Description of the task: Look through the data that follows and work out how many lines contain the string "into". Nothing but that number should be given.

Source material:
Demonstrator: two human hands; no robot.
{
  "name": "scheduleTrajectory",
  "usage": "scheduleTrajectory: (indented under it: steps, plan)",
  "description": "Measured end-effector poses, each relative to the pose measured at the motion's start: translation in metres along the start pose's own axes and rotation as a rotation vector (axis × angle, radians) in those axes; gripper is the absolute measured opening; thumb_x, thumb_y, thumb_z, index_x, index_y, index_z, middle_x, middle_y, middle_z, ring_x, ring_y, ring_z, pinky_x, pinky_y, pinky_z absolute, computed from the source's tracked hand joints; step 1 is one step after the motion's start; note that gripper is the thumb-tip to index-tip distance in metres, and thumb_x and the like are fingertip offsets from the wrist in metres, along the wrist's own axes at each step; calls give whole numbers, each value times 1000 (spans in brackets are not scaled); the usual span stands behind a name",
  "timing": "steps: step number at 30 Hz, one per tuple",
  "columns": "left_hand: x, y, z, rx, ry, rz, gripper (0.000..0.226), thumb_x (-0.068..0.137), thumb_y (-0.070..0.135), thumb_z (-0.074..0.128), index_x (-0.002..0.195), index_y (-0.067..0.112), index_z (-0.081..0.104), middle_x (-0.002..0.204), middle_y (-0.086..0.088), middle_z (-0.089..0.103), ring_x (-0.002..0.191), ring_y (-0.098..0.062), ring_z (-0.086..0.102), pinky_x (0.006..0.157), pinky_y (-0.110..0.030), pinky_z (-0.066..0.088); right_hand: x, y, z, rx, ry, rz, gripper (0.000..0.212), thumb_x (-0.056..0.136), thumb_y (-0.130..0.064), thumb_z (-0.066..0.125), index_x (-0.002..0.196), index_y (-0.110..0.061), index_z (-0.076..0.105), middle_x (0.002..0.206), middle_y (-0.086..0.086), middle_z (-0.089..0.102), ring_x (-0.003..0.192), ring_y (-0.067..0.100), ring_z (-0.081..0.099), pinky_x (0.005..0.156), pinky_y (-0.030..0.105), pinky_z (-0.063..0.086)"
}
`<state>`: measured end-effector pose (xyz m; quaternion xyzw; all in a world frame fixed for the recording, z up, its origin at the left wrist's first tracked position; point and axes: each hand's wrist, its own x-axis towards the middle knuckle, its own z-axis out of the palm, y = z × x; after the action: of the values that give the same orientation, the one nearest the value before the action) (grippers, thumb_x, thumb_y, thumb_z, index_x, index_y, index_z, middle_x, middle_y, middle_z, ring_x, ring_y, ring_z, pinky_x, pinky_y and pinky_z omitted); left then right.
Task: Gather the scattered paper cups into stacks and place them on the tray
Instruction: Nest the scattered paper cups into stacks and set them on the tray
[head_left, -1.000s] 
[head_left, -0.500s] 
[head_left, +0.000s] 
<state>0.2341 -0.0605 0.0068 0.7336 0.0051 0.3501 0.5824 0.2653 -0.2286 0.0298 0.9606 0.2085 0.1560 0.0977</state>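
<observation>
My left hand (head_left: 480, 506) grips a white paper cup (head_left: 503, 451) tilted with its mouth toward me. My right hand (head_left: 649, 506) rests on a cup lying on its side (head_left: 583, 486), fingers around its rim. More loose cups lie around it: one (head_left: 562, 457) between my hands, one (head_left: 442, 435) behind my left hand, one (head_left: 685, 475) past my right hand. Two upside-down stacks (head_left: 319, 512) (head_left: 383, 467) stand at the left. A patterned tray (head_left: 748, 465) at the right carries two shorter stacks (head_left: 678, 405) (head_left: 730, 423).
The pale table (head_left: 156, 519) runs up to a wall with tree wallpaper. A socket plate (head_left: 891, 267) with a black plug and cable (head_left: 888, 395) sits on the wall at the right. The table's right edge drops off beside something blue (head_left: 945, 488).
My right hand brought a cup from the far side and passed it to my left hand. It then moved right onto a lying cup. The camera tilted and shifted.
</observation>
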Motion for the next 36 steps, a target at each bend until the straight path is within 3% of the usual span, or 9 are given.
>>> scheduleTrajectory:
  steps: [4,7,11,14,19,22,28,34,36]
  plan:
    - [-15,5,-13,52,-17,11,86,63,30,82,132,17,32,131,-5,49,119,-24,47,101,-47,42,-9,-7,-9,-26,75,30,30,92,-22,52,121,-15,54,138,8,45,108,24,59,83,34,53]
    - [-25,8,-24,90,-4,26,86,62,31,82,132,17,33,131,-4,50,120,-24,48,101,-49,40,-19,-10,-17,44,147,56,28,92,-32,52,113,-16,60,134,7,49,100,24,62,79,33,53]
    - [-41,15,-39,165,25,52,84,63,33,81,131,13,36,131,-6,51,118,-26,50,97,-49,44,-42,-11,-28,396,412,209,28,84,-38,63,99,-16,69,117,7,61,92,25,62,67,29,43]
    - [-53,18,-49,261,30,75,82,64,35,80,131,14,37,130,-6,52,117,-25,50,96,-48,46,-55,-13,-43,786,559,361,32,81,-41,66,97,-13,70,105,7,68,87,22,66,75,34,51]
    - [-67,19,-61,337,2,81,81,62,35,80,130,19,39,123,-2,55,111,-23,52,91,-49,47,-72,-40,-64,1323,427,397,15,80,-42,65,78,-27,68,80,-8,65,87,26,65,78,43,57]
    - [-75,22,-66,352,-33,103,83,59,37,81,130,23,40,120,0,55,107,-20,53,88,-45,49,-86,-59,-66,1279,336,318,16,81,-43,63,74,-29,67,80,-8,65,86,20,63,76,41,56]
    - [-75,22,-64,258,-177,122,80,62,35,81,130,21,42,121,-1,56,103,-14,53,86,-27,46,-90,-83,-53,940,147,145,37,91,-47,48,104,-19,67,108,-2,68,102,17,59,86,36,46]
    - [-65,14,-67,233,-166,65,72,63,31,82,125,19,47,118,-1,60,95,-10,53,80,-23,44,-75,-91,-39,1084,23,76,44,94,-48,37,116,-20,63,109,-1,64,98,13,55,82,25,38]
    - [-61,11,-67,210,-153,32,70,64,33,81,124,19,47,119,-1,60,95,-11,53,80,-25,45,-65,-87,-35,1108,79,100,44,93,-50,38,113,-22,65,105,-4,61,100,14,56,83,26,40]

The completed task: 2